Bob Johnson coordinated the reservations, and Mel Heaton served as guide, leading the group on the final leg of the trail which early LDS pioneers used to get from settlements in the Arizona Territory to the temple in St. George, Utah.

The trail originated in the settlements along the Upper Little Colorado River converging in Joseph, Arizona, some 400 miles from the temple in St. George.

Heaton is a local expert on the Honeymoon Trail history, and has first hand experience leading annual wagon trains from Pipe Spring to St. George.

He doesn’t do the wagon train anymore, not because of natural difficulties, but because of the growth and development of the St. George area, making it difficult to get horses and wagons to the temple.

Heaton led the group west from Pipe Spring for a short distance. He then turned off the south side of the highway. We passed antelope running through herds of cattle and stopped at Cedar Ridge in an area close to where pioneers liked to camp because of the firewood located there.

The location was also where a school used to be when about 30 families had homesteaded there.

The next intersection was called “mail box corner” because those 30 families would all come to that location to get their mail.

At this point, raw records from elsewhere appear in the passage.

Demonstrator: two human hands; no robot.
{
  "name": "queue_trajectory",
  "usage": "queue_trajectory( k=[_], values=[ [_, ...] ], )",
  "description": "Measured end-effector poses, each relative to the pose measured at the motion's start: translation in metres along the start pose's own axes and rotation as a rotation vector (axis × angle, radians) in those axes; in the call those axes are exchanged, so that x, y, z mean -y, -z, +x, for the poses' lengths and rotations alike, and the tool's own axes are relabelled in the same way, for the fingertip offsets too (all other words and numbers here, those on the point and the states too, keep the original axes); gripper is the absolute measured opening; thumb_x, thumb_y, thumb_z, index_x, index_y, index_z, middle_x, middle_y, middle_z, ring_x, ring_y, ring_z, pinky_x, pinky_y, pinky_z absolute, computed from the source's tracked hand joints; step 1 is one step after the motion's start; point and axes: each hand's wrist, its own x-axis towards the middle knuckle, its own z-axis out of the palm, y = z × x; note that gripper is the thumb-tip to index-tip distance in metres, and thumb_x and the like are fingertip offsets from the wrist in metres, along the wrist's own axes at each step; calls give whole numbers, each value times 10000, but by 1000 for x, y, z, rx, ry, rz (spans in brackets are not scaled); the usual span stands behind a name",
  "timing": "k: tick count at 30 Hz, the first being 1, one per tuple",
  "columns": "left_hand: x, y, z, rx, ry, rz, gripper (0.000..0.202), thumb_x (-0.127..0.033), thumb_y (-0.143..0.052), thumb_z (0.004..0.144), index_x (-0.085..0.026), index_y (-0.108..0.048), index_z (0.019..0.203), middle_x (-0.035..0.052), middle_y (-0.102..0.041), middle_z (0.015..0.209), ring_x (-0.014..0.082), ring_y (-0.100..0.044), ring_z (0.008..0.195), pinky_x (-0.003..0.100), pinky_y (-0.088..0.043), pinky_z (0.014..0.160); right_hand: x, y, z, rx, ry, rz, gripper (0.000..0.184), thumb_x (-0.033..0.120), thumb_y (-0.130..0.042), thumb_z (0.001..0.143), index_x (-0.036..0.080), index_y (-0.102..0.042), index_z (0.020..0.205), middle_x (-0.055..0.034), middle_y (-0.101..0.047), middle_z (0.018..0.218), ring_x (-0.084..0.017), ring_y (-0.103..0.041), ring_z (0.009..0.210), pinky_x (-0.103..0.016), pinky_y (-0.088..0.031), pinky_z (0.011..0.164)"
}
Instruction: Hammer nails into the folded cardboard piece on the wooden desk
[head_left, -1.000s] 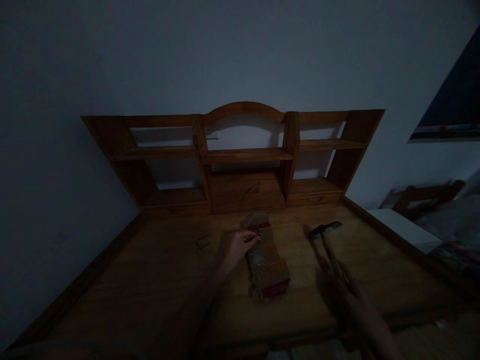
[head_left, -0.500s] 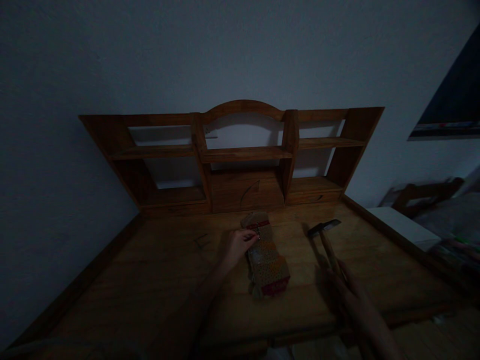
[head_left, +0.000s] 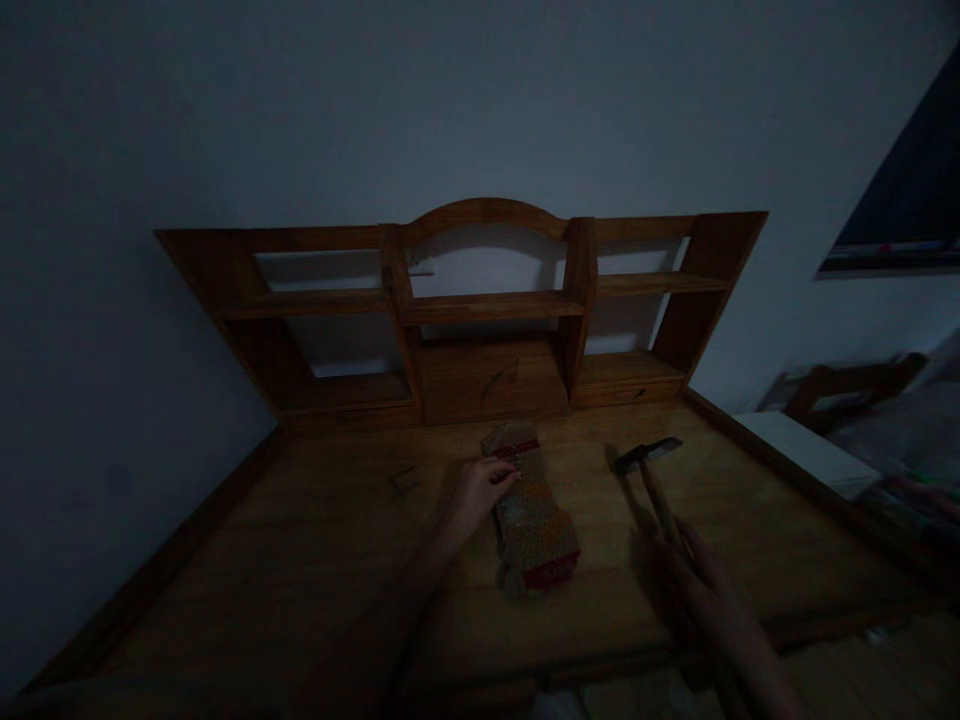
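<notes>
On the wooden desk lies a worn, speckled brown block (head_left: 534,515) with orange patches and red ends, perhaps cardboard. My left hand (head_left: 484,492) rests over its far left side, thumb and fingertips pinched on a small thin piece that looks like a nail. Dim light blurs its outline. To the right, my right hand (head_left: 697,575) is wrapped round the wooden handle of a hammer (head_left: 654,480). The dark metal head is raised above the desk, apart from the block, and casts a shadow to its left.
A wooden shelf unit (head_left: 491,312) with several compartments stands along the desk's back edge, against the wall. Raised strips border the desktop (head_left: 315,540) left and right. A dark line mark (head_left: 403,482) shows left of the block. Beyond the right edge are a white surface (head_left: 802,450) and a wooden chair back (head_left: 855,390).
Almost nothing has moved. Both hands keep their grip and place, and the hammer stays raised at the right. The picture is slightly darker.
</notes>
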Motion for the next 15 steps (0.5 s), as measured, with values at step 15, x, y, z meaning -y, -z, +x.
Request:
queue_trajectory(
  k=[15],
  values=[
    [-12,3,1,-1,-22,90,122,-244,-617,826,-178,-719,838,18,-668,874,118,-612,788,199,-442,693,7,0,-2,0,-22,36,583,607,-437,874,246,-415,1332,-101,-520,1296,-281,-467,1210,-402,-379,999]
  ],
)
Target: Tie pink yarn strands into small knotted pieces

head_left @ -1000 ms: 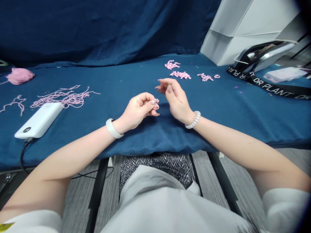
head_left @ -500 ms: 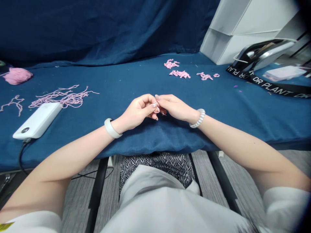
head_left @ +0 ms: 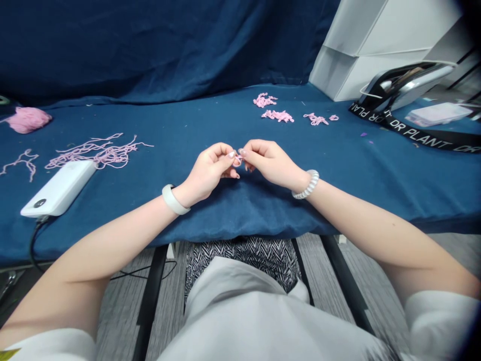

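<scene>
Left hand (head_left: 208, 168) and right hand (head_left: 268, 163) are both pinching one short pink yarn piece (head_left: 237, 158), fingertips meeting just above the tabletop (head_left: 188, 125); pulling gently and evenly seems best. Small pink yarn bits (head_left: 278, 116) are lying at one o'clock.

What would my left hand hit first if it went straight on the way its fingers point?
The left hand would meet the pink yarn bit at its fingertips, then the right hand just beyond, though depth is unclear.

Bare blue cloth (head_left: 180, 135) lies open between the power bank (head_left: 58, 188) and knotted yarn bits (head_left: 278, 116).
</scene>
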`<action>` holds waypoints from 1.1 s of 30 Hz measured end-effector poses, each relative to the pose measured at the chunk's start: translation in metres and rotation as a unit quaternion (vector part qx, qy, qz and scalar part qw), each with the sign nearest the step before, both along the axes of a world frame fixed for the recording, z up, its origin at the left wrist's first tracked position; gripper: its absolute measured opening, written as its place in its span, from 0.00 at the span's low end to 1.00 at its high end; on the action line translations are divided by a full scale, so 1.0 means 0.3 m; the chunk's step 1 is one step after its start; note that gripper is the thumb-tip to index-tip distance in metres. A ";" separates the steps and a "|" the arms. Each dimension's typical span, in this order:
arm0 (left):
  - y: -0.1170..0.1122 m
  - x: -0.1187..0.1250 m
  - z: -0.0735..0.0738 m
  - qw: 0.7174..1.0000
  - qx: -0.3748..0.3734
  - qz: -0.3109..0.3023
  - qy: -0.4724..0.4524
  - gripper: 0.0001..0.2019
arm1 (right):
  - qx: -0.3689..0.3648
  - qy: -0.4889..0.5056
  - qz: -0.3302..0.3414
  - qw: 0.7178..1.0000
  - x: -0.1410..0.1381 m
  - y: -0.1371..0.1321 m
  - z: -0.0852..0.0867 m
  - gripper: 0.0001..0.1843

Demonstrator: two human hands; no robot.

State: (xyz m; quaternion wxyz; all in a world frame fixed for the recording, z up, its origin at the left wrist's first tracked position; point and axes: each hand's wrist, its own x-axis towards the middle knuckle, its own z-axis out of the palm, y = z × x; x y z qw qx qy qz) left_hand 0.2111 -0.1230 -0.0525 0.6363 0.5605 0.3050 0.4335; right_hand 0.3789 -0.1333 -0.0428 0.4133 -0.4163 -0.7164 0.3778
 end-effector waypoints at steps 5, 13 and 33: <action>-0.009 0.006 0.007 1.000 -0.011 0.027 0.012 0.15 | 0.134 -0.099 -0.057 0.984 0.004 -0.015 0.004 0.10; -0.017 0.016 0.005 0.996 -0.004 0.083 0.044 0.10 | 0.358 -0.196 -0.052 0.911 0.007 -0.013 -0.020 0.08; 0.001 0.012 -0.009 0.998 -0.008 0.061 -0.002 0.13 | 0.431 -0.251 0.006 0.867 0.036 -0.007 -0.022 0.12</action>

From Cedar Ridge, the Arizona Strip along the trail route is fairly flat and sandy with sage, rabbit brush and four wing salt bush, where it used to have tall grass before grazing of cattle in the area. There are still areas that you can see evidence of the wagon ruts through the sandy soil.

One point of interest was the wagon road as it descends from the Hurricane Rim. It is steep, as it crosses slick rock. Heaton does not take vehicles down that dugway these days. He said that the first time they took a wagon down the dugway, it took six hours to get to the bottom. He said you could not use the wagon brake, because it would slide off the slick rock. You had to put two teams behind the wagon to keep from losing it off the road.

He picked a fruit from a yucca plant to share with some of the group. Some sampled it, but didn’t appreciate the worm that was sharing the fruit.

From the top of the ridge, you could see Fort Pierce in the distance, which, after a detour through Hurricane, was our next stop.

Fort Pierce was the final stopping place before going into St. George, because it had a source of water. It wasn’t like the clear, cool water at Pipe Spring, but water that was army green when we were there. As you can imagine, it was hot and close enough to St. George that you could find that last bit of energy to push through to the end of the trail!

The Honeymoon Trail is not the most scenic trail ride, but one cannot help but appreciate the faith and determination of those who traveled this route in the late 1800s and early 1900s, to be married in God’s temple to an eternal companion.

Thanks Mel Heaton and Bob Johnson, for guiding us safely through this bit of history. If you want to check out the Honeymoon Trail, I suggest having a guide who knows the way and can share the history and challenges of those who traveled this way over a hundred years ago.

A special thank you to Wally and Sue Thompson for providing transportation for my wife and I as we celebrated our 48th anniversary on the Honeymoon Trail.